Abstract

On July 4th, 2005, in celebration of our nation's birthday, NASA's Deep Impact Impactor spacecraft collided with comet Tempel1 at 10km/sec – marking the first hypervelocity impact of a celestial body by a human-made spacecraft. With closing speeds of 23,000 mph, the Impactor's active guidance system steered it to impact on a sunlit portion of the comet's surface. As it closed in on Tempel 1, the Impactor's camera relayed close-up images of the comet's surface to the Flyby spacecraft for downlink to Earth. Meanwhile, the Flyby spacecraft used its two instruments to image the impact and then continued to photograph the comet as it followed its orbital path around the Sun. The primary science data was returned to Earth in near real-time, and all data was returned to Earth within 24hours of the encounter.For the NASA Discovery-class Deep Impact mission, a two-part Deep Impact spacecraft was constructed: the Impactor spacecraft and the impact characterization (flyby) spacecraft, and an associated suite of surveillance instruments.
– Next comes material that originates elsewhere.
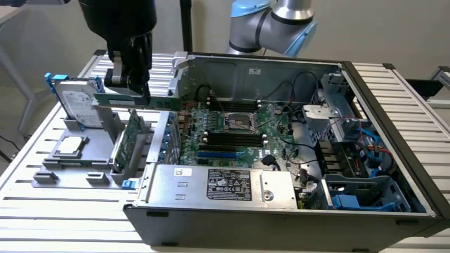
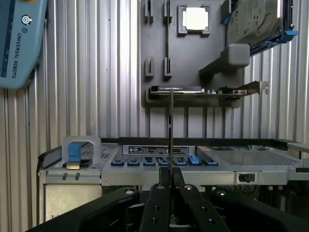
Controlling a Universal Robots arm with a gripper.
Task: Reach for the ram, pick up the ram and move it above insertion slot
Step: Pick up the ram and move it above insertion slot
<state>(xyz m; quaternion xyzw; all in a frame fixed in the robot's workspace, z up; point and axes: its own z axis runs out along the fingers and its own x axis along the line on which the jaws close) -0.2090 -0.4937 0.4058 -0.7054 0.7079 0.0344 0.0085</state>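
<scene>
My black gripper (image 1: 132,90) is shut on the ram (image 1: 158,101), a long thin green stick held level in the air. It hangs over the grey holder tray (image 1: 70,163), just at the exterior view's left wall of the open computer case (image 1: 281,221). In the wrist view the ram (image 2: 171,135) shows edge-on as a thin line rising from between my fingertips (image 2: 170,186). The dark insertion slots (image 1: 232,139) lie on the motherboard inside the case, off to the exterior view's right of the ram.
A green expansion card (image 1: 126,143) with a metal bracket stands in the tray below the ram. A silver hard drive (image 1: 74,103) and a processor chip (image 1: 72,145) also sit there. Cables, a power supply (image 1: 225,185) and drive bays crowd the case.
</scene>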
These instruments included one high resolution visible imager, two identical medium-resolution visible imagers (one on the flyby and one on the Impactor) and one infrared spectrometer. The two-part spacecraft launched together in January 12, 2005 and separated on July 3rd, 24hours before reaching its Tempel 1 target. The Impactor separated from the flyby spacecraft and autonomously positioned itself directly in front of the encroaching Tempel 1 comet for a spectacular hypervelocity impact.This paper highlights portions of the article Deep Impact: Excavating Comet Tempel 1 written by the Deep Impact science team and published in Science as well as on-line by Science Express, 09/08/05.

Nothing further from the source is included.